Challenge #01412-C317: To Sleep...
At around 3am she discovered the neighbours had a rooster -- OohLookShiny
It was the worst night of her life. And it started in the airport.
Her flight had to sit in a holding pattern for so long that she worried that it would fall out of the sky from lack of fuel. Then the TSA "randomly selected" her because she looked brown enough to be a terrorist, and insisted on searching both her and her things while she verbally catalogued everything in her suitcase.
Then she had to run like hell in order to catch the last courtesy bus of the evening or face having to wait two hours for the next one.
The bus took her on a Leyland's Tour through every pothole and every road works site in existence through the greater area of the city and suburbs.
She got dropped off at a dark bus stop and had to use her dying phone to get google directions to her AirBnB host for the evening. At least they'd sent her a key and had left the light on, so she could let herself in without disturbing the family who lived there.
The bedroom was the typical spare room, and the shower - as warned - was under renovations but she didn't care. The water restrictions were a slight problem, but the hot water shut-off was worse. And because of the TSA, it took her half an hour to find her PJ's. And clean underpants.
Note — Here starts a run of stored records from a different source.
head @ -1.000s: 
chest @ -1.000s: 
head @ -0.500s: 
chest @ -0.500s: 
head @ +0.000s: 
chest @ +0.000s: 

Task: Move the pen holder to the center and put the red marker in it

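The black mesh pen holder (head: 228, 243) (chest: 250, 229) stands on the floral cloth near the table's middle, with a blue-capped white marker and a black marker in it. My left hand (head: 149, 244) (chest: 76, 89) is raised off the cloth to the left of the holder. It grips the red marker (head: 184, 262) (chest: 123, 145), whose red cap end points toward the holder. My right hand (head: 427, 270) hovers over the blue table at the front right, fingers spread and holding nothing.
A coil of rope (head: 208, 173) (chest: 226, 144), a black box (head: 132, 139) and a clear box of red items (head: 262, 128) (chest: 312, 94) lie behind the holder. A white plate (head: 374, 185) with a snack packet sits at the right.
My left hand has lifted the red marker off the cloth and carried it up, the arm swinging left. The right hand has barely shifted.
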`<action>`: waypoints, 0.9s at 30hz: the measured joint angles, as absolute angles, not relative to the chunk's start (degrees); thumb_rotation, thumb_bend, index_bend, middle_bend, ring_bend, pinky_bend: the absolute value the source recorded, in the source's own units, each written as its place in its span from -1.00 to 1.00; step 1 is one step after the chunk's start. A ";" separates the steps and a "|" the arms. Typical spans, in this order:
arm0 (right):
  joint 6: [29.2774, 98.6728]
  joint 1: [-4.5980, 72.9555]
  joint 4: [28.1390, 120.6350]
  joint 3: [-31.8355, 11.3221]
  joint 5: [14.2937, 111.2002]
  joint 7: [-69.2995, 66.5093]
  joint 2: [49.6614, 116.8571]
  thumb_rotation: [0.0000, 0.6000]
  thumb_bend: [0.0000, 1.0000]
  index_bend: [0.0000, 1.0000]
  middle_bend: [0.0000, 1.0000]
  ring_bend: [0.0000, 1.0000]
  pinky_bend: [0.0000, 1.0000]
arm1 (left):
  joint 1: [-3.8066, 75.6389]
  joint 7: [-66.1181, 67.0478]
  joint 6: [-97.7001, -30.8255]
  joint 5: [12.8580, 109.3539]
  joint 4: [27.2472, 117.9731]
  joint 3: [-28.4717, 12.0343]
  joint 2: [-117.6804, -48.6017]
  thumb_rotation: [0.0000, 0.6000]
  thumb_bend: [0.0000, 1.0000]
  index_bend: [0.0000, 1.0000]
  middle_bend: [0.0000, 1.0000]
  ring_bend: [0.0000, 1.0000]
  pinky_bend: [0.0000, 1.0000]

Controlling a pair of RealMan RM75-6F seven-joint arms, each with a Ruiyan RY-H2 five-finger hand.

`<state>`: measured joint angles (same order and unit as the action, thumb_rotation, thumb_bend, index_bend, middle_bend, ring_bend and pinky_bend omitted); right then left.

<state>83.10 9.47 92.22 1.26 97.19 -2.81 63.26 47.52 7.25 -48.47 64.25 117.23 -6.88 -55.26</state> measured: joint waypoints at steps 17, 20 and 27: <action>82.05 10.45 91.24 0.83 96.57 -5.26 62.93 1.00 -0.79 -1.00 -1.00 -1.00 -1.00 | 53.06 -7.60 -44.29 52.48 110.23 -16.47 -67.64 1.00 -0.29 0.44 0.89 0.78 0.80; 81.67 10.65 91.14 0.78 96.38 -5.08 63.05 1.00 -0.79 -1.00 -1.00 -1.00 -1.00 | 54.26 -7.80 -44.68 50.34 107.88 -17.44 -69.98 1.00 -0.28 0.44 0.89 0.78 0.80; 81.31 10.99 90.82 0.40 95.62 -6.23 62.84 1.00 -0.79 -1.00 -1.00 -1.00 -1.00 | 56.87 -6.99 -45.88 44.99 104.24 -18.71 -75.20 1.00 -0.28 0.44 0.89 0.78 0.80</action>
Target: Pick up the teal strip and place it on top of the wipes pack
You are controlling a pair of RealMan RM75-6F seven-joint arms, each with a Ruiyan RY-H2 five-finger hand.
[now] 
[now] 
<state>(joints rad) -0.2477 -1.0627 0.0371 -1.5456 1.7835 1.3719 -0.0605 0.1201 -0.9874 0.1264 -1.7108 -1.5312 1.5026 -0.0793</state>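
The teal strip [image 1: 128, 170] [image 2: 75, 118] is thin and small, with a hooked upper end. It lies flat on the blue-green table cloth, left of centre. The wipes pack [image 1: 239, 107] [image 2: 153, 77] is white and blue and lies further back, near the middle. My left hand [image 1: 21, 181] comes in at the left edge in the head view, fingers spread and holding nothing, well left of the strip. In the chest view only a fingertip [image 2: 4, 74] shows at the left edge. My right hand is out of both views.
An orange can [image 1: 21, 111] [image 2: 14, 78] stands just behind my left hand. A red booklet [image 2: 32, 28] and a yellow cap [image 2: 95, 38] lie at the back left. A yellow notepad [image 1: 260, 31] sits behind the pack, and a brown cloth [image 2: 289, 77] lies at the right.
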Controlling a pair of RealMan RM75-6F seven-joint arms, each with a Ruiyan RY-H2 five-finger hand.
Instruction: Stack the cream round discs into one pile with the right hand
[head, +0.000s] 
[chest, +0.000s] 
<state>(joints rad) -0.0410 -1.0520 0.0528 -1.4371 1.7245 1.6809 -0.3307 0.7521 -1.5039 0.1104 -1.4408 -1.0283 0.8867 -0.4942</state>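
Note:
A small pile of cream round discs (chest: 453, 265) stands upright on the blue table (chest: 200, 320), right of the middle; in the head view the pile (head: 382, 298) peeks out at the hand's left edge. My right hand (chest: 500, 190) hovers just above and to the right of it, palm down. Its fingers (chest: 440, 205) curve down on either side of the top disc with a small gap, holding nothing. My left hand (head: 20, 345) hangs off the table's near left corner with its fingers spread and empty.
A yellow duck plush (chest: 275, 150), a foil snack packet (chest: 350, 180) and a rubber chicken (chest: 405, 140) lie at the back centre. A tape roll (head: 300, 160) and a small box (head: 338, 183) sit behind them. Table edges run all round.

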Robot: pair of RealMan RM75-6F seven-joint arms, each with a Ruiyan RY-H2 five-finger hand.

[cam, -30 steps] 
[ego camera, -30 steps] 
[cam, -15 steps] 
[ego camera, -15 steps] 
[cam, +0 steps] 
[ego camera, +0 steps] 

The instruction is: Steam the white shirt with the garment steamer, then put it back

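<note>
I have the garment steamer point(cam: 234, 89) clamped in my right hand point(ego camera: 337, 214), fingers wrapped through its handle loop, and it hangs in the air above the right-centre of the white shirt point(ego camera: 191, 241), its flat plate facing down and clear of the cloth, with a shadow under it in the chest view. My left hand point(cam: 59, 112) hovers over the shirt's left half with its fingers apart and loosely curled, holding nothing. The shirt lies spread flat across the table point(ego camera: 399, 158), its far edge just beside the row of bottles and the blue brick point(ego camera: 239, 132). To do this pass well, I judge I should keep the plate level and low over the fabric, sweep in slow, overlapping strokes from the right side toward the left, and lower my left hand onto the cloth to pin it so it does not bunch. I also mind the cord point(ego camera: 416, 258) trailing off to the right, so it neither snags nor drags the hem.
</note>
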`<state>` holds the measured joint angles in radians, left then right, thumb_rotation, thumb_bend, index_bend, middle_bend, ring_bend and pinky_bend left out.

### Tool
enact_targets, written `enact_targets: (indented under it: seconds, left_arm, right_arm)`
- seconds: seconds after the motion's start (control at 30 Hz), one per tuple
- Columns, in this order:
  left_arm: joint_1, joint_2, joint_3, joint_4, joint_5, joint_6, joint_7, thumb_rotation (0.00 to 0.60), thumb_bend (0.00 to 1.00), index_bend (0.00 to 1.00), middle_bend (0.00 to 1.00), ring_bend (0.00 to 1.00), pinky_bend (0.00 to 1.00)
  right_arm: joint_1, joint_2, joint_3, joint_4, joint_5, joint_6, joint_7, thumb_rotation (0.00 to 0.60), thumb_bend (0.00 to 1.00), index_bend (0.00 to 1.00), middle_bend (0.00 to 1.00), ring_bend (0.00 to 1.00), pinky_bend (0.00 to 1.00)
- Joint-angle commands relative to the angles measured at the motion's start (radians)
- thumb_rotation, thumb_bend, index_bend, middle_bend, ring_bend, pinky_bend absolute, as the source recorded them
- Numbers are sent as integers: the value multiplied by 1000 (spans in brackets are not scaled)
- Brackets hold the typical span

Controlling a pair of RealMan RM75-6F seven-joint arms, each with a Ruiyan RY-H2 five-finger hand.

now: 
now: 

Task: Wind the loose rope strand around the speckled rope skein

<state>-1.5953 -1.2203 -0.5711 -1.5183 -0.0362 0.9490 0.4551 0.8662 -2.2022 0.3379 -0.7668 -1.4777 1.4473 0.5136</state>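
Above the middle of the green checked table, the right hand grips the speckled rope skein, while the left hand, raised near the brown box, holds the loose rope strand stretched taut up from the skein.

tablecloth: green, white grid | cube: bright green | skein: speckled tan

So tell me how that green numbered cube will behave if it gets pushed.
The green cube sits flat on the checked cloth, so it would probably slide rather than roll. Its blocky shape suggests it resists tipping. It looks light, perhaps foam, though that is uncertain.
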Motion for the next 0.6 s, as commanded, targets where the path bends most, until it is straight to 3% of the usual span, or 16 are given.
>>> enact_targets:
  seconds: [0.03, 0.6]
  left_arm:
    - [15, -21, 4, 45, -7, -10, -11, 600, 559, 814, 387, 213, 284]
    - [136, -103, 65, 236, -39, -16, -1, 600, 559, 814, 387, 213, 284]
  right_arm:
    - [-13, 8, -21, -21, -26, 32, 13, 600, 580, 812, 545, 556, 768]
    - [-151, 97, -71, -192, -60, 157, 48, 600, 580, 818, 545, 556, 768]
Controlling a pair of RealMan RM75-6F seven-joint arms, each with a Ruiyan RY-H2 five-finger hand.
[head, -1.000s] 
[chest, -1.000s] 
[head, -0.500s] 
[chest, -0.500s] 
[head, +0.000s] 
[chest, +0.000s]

The bed was hard. The sheets were musty, and there was a nocturnal pet that seemed to be roaming the house at weird moments, judging by the occasional scrabbling noise in random positions in the dark. And because of all the procedural drama she usually loved, she screamed when the pet landed on the foot of the bed in the wee small hours of the morning.
The pet then had a scrabbling panic attack all over the house. Waking one member of the family who then took it to their bed.
The pet was named Skiffle, which gave no clue as to its species or gender.
At around 3AM she discovered that the neighbours had a rooster.
At 4AM Skiffle decided to re-investigate her loaned bed and cut off the circulation of her left leg and have the loudest tongue bath in the universe.
At 5, one member of her host family got up and started rattling around in the kitchen, causing Skiffle to use her legs as a launching pad so it could go and beg for food.
Today, she would go shopping for a compactable mat she could sleep on. Something she could vacuum-compress into her luggage.